Come spesso ha sottolineato uno dei più eminenti studiosi dell’Islam italiani, Massimo Campanini, comprendere la cultura e la politica islamica è per gli occidentali affare impossibile, se si continua a considerarle e giudicarle utilizzando categorie che non appartengono a quei popoli. Da questo punto di vista – colpevoli anche eventi drammatici degli ultimi quarant’anni – pare che la popolazione occidentale fatichi ancora a comprendere le categorie dei popoli del vicino Oriente, in particolar modo dell’Iran.

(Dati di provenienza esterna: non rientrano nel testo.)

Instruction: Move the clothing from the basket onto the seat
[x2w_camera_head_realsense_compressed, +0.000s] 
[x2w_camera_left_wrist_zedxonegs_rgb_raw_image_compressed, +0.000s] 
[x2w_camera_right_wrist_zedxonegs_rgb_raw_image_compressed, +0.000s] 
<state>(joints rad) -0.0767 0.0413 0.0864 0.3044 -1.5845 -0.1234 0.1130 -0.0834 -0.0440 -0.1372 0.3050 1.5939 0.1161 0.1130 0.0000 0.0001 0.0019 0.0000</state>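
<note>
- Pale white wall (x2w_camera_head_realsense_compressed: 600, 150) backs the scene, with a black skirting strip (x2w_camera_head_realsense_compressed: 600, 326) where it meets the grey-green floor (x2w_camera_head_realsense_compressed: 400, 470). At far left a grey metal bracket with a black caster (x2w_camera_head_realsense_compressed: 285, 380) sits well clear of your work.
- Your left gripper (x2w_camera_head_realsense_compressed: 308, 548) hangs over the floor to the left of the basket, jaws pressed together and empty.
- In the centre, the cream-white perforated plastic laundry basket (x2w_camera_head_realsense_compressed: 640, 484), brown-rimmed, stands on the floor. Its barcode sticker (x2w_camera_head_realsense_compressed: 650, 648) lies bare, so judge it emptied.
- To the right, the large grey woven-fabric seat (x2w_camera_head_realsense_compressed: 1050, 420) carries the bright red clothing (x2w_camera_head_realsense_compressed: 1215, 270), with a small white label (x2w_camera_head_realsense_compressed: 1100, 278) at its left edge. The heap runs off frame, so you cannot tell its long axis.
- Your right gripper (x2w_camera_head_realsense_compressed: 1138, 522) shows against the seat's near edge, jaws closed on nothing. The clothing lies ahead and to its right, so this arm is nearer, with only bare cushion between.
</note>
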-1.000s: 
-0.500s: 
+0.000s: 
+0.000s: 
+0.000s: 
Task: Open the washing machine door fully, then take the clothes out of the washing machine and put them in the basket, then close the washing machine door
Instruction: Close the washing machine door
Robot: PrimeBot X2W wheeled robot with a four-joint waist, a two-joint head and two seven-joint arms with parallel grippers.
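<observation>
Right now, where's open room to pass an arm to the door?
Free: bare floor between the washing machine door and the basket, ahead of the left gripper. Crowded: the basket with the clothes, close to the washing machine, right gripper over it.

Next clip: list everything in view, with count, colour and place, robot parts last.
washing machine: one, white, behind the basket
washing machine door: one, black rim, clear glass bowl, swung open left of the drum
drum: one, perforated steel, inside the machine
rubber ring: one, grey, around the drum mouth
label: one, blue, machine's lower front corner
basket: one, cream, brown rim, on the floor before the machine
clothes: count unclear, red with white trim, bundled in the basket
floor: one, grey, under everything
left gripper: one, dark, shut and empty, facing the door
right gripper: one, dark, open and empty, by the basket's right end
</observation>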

Eppure un viaggio alla scoperta del regime iraniano fu compiuto tempo fa, e per giunta da una delle giornaliste italiane più note e contestate nel mondo contemporaneo: Oriana Fallaci. Fu suo il merito di aver permesso ai lettori italiani di insinuarsi sommessamente al cospetto del potere pre e post-rivoluzionario della Persia contemporanea. Guidati dalla sua mano ostinata, pungente gli italiani provarono a decifrarne i caratteri e i postulati di uno Stato in transizione.
Oriana Fallaci lo fece in due momenti separati, sebbene non lontani tra loro: durante l’ottobre del 1973 si recò a Teheran per intervistare Mohammad Reza Pahlavi, ultimo scià dell’Iran; e, sei anni dopo, si fiondò nuovamente in quella Teheran turbolenta e rivoluzionaria per intervistare l’ayatollah Ruhollah Khomeini, artefice della rivoluzione iraniana e nuova Guida Suprema dell’Iran.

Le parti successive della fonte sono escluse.